§ **WHAT YOU WILL DO**
Present the lines below again, exactly as they stand.

§ **RECORDED DATA**

◇ ◇ ◇ ◇ ◇ ◇ ◇

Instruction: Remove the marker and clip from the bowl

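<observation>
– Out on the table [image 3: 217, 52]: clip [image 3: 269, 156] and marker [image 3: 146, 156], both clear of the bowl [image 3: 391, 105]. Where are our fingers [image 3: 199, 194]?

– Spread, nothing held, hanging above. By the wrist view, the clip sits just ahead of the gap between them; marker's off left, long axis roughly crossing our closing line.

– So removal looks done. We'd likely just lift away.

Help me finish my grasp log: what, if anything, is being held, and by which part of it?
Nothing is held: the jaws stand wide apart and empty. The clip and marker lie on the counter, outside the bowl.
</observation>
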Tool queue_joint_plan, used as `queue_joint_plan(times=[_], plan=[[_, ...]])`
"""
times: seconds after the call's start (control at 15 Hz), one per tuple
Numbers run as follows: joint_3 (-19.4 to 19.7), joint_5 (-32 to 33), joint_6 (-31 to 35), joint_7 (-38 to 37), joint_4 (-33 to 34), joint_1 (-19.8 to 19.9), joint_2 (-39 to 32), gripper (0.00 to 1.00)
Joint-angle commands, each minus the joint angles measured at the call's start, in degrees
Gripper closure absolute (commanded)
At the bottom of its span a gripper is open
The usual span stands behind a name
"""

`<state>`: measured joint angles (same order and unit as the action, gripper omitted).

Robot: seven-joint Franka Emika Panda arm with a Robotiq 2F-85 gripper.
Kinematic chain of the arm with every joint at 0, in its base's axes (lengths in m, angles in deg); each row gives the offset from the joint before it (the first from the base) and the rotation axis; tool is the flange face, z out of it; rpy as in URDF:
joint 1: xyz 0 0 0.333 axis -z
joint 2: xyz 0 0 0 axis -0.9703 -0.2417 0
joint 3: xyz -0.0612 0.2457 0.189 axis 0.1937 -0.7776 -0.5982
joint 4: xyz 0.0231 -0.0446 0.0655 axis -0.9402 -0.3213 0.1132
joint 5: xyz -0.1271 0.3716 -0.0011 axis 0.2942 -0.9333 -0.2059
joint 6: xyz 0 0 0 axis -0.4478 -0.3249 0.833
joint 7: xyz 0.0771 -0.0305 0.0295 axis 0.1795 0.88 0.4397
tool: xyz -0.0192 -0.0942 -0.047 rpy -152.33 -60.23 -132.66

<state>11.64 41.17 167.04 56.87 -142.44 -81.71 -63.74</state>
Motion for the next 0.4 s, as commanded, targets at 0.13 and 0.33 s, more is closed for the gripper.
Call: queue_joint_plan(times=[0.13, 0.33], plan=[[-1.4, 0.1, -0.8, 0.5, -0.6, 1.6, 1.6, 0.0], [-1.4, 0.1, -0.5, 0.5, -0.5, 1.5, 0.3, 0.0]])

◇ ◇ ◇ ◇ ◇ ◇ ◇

§ **RESPONSE AREA**
Instruction: Remove the marker and clip from the bowl

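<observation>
– Out on the table [image 3: 217, 52]: clip [image 3: 269, 156] and marker [image 3: 146, 156], both clear of the bowl [image 3: 391, 105]. Where are our fingers [image 3: 199, 194]?

– Spread, nothing held, hanging above. By the wrist view, the clip sits just ahead of the gap between them; marker's off left, long axis roughly crossing our closing line.

– So removal looks done. We'd likely just lift away.

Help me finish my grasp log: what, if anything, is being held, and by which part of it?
Nothing is held: the jaws stand wide apart and empty. The clip and marker lie on the counter, outside the bowl.
</observation>
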Tool queue_joint_plan, used as `queue_joint_plan(times=[_], plan=[[_, ...]])`
"""
times: seconds after the call's start (control at 15 Hz), one per tuple
Numbers run as follows: joint_3 (-19.4 to 19.7), joint_5 (-32 to 33), joint_6 (-31 to 35), joint_7 (-38 to 37), joint_4 (-33 to 34), joint_1 (-19.8 to 19.9), joint_2 (-39 to 32), gripper (0.00 to 1.00)
Joint-angle commands, each minus the joint angles measured at the call's start, in degrees
Gripper closure absolute (commanded)
At the bottom of its span a gripper is open
The usual span stands behind a name
"""

`<state>`: measured joint angles (same order and unit as the action, gripper omitted).

Robot: seven-joint Franka Emika Panda arm with a Robotiq 2F-85 gripper.
Kinematic chain of the arm with every joint at 0, in its base's axes (lengths in m, angles in deg); each row gives the offset from the joint before it (the first from the base) and the rotation axis; tool is the flange face, z out of it; rpy as in URDF:
joint 1: xyz 0 0 0.333 axis -z
joint 2: xyz 0 0 0 axis -0.9703 -0.2417 0
joint 3: xyz -0.0612 0.2457 0.189 axis 0.1937 -0.7776 -0.5982
joint 4: xyz 0.0231 -0.0446 0.0655 axis -0.9402 -0.3213 0.1132
joint 5: xyz -0.1271 0.3716 -0.0011 axis 0.2942 -0.9333 -0.2059
joint 6: xyz 0 0 0 axis -0.4478 -0.3249 0.833
joint 7: xyz 0.0771 -0.0305 0.0295 axis 0.1795 0.88 0.4397
tool: xyz -0.0192 -0.0942 -0.047 rpy -152.33 -60.23 -132.66

<state>11.64 41.17 167.04 56.87 -142.44 -81.71 -63.74</state>
Motion for the next 0.4 s, as commanded, targets at 0.13 and 0.33 s, more is closed for the gripper.
Call: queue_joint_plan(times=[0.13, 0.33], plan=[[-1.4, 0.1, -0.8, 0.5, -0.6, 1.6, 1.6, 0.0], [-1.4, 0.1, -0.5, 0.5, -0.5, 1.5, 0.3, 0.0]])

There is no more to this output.